Banca d'Italia. Il debito pubblico sfiora i 3mila miliardi di euro
La sede della Banca d'Italia
Il debito pubblico italiano sale ancora e tocca l’ennesimo record avvicinandosi sempre di più a quota 3mila miliardi di euro, che l’economista Carlo Cottarelli definisce «una soglia psicologica importante». Secondo gli ultimi dati di Bankitalia, a giugno è aumentato di 30,3 miliardi rispetto a maggio, arrivando a 2.948,5 miliardi. Il dato impressiona, ma più che un impatto diretto sulla manovra 2025 - i cui obiettivi concordati con l’Ue non dovrebbero essere fuori portata - preoccupano gli effetti nel lungo termine. Anche perché qualche cartuccia in più in vista della legge di Bilancio per il ministro dell’Economia, Giancarlo Giorgetti, arriva dal fronte delle entrate: a giugno sono affluite nelle casse dello Stato per 42 miliardi (più 9,9%) e, nel complesso del primo semestre, registrano un aumento del 7,5%, pari a 17,5 miliardi in più e portando il totale degli incassi a 248,8 miliardi.
L’incremento del debito, spiega via Nazionale nel Bollettino “Fabbisogno e Debito”, «riflette il fabbisogno delle amministrazioni pubbliche (15,3 miliardi), la crescita delle disponibilità liquide del Tesoro (13,5 miliardi, a 45,4), nonché l’effetto degli scarti e dei premi all’emissione e al rimborso, della rivalutazione dei titoli indicizzati all’inflazione e della variazione dei tassi di cambio (1,4 miliardi).
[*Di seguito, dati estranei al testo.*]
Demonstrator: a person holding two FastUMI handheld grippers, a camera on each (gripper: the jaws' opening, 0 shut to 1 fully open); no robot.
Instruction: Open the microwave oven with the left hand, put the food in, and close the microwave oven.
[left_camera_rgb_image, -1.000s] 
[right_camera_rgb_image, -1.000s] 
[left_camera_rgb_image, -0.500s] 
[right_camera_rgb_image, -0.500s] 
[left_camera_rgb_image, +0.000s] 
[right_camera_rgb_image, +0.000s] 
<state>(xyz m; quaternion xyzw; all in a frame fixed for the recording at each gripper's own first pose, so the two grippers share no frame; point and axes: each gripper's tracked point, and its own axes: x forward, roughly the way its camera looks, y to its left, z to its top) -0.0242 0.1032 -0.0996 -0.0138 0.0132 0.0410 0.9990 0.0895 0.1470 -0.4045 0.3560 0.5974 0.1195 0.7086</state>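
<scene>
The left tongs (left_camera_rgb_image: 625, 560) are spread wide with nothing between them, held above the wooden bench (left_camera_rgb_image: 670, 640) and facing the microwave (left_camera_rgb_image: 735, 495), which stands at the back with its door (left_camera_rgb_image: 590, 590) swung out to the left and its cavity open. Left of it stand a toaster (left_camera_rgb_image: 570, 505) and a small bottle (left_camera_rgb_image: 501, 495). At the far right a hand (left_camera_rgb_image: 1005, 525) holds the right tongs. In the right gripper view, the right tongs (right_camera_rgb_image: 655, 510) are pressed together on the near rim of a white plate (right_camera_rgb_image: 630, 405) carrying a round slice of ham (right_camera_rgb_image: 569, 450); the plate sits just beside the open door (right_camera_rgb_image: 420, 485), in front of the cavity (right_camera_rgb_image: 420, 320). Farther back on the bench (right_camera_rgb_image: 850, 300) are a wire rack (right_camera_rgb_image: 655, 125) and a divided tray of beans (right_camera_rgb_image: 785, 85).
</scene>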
Il debito degli enti di previdenza è rimasto pressoché invariato. La vita media residua è lievemente diminuita a 7,7 anni».
Come inevitabile, le letture sono diverse. La maggioranza si sofferma sul lato positivo delle entrate , che «demolisce la narrazione della sinistra: la cura Meloni sta funzionando alla grande», sottolinea per FdI Francesco Filini. Esulta letteralmente Tommaso Foti, il capogruppo di Fratelli d'Italia alla Camera, sostenendo che «negli ultimi cinque anni scende drasticamente l'evasione fiscale dal 21% al 16%». grazie a «uno Stato finalmente amico e alleato dei contribuenti, grazie alle riforme del governo Meloni che hanno semplificato efficacemente il Fisco». In casa Pd, invece, il responsabile economico Antonio Misiani attacca il governo che «non sta facendo nulla» contro la crescita «inarrestabile» del debito; e la tenuta dell'intero quadro di finanza pubblica, è sempre più sulle spalle delle «tasse in più pagate da dipendenti e pensionati». Per il segretario di Più Europa, Riccardo Magi, il debito «è il macigno che questo governo, con la sua inazione, sta gettando addosso alle nuove generazioni: servono liberalizzazioni e tagliare la spesa inutile». Mentre secondo Enrico Borghi, capogruppo di Italia Viva al Senato, «finiremo con il pagare 100 miliardi di interessi l’anno. E stiamo tornando sul “sentiero stretto” tra fine degli aiuti Bce e nuovo Patto di Stabilità. La stagione dei soldi a tutti, delle promesse populiste, del “tanto pagano gli altri” è finita. E in autunno arriverà il conto».
Guarda alle (preoccupanti) tendenze storiche del rapporto debito/Pil Cottarelli: «Tornerà verso il 140% entro i prossimi due anni prima di ridiscendere, ma fra un decennio l’Italia avrà ancora un passivo intorno al 130% del Pil che la rende vulnerabile al rischio di shock che faccia perdere la fiducia dei mercati e dipendente dall’aiuto esterno: occorrerebbe rilanciare la crescita sui livelli, doppi rispetto all’Italia, di Spagna e Portogallo, e rimettere mano a una seria spending review», commenta il tecnico già a capo dell’Osservatorio sui conti pubblici della Cattolica. «Occorrerà avviare - ricorda Cottarelli - una discesa per circa 1,25 punti di Pil l’anno. Unica alternativa - continua Cottarelli - è riuscire a portare il nostro tasso di crescita dall’attuale 1%, quando va bene, al 2-2,5% come Spagna o Portogallo, e mettere da parte per ridurre il debito le entrate che derivano da una maggior crescita, piuttosto che discutere di un “tesoretto” da spendere. Il buon andamento delle entrate che emerge dai dati Bankitalia è comunque una buona notizia anche se, come ha detto il ministro Giorgetti, bisogna essere prudenti».